When we write a decimal number like 1.2 as a fraction, we are expressing it as a ratio of two integers. In other words, we are finding an equivalent fraction for the decimal number.
The answer to 1.2 as a fraction is 6/5.
No, the answer is not a mixed fraction. A mixed fraction consists of a whole number and a proper fraction. In the case of 1.2 as a fraction, it can be simplified to 6/5, which is an improper fraction. An improper fraction has a numerator that is greater than or equal to the denominator.
To convert 1.2 into a fraction, we can follow these steps:
Step 1: First convert it into a fraction with a denominator of 1, which is equal to the decimal itself. So, 1.2 can be written as 1.2/1.
Step 2: Convert the numerator into an integer, multiply by 10, 100, 1000, or any power of 10, and multiply the denominator by the same number. In this case, we can multiply both the numerator and denominator by 10 to get 12/10.
Step 3: Simplify the obtained fraction. In this case, we can divide both the numerator and denominator by their greatest common divisor, which is 2. So, 12/10 simplifies to 6/5.
Step 4: Get the answer. The simplified fraction 6/5 is the answer to 1.2 as a fraction.
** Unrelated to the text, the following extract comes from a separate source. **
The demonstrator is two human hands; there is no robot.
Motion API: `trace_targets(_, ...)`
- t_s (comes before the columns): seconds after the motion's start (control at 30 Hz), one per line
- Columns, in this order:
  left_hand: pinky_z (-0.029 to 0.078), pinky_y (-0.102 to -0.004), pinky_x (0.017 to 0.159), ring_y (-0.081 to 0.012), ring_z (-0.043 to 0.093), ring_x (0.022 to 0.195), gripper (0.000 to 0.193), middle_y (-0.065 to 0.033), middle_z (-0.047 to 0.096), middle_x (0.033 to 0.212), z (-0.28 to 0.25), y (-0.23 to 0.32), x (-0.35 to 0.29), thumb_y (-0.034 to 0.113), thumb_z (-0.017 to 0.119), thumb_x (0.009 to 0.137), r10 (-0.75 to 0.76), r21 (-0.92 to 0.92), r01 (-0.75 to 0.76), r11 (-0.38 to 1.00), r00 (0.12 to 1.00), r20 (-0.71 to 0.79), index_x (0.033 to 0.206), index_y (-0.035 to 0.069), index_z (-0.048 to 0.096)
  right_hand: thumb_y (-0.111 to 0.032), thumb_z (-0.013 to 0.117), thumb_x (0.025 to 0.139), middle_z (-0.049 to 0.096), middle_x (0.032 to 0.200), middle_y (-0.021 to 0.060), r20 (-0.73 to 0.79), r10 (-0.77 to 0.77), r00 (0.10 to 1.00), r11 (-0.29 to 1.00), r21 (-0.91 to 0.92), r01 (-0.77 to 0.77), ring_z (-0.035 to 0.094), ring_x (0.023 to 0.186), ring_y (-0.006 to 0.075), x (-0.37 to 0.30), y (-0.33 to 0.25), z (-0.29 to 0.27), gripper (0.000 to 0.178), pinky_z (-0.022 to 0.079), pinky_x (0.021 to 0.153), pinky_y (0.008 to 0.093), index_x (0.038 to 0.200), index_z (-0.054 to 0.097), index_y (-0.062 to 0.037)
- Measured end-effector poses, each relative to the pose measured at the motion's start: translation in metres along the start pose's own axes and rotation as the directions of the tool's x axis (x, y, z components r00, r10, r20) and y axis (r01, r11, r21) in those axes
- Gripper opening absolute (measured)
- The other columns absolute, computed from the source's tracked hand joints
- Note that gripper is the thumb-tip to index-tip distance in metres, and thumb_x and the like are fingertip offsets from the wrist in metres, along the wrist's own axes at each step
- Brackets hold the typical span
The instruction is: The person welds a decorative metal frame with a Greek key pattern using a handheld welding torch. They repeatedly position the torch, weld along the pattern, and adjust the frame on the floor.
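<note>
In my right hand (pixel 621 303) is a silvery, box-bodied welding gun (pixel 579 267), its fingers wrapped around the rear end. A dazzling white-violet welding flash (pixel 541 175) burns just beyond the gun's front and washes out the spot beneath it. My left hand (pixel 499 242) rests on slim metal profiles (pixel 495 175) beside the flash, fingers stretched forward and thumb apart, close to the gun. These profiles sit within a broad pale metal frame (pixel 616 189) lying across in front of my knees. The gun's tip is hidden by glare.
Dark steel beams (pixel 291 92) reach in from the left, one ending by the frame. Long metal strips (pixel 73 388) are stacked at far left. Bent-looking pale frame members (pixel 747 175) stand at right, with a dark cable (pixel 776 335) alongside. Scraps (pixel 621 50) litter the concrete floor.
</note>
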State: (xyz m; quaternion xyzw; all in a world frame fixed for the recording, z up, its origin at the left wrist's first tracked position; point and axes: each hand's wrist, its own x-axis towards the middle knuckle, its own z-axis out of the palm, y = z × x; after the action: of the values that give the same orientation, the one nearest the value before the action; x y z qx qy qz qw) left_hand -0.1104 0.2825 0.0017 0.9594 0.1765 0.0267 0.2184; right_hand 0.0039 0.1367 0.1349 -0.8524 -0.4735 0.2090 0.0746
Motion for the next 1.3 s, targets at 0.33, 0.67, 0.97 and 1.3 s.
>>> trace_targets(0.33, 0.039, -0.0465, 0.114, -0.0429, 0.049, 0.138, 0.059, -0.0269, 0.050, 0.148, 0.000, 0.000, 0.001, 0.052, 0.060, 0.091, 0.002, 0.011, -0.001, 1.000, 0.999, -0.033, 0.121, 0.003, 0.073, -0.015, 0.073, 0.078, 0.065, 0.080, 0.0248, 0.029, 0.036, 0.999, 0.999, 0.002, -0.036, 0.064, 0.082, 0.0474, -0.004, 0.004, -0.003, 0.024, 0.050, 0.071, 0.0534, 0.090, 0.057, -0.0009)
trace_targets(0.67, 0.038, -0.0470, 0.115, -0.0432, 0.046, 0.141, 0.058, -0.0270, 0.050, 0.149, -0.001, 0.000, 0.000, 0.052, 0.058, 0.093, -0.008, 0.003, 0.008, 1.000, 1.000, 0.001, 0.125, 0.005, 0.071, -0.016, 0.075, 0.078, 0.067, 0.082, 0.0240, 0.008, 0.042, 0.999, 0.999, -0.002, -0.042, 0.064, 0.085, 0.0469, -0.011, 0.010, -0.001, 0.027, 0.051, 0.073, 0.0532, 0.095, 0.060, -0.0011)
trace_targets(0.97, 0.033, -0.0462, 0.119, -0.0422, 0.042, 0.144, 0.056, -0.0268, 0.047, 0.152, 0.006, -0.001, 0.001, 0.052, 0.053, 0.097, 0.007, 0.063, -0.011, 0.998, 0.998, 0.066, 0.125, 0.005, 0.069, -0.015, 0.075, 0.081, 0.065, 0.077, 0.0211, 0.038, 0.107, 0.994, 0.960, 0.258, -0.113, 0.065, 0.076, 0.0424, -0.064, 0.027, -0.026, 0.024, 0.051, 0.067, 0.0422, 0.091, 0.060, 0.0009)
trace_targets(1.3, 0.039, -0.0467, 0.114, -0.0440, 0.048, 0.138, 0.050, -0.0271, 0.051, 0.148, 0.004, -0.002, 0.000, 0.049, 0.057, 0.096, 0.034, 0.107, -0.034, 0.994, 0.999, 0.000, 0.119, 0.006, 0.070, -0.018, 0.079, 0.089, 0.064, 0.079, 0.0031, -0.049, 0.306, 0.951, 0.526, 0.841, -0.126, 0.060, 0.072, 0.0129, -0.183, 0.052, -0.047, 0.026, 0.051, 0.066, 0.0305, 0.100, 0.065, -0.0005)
Example 1: Convert 1.2 into a fraction.
Step 1: 1.2 can be written as 1.2/1.
Step 2: Multiply both the numerator and denominator by 10 to get 12/10.
Step 3: Simplify the fraction by dividing both the numerator and denominator by their greatest common divisor, which is 2. So, 12/10 simplifies to 6/5.
Answer: 1.2 as a fraction is 6/5.
Fractions in mathematics represent a part of a whole or a division of one quantity by another. They are used to express numbers that are not whole numbers or integers. Fractions are essential in various mathematical operations, such as addition, subtraction, multiplication, and division.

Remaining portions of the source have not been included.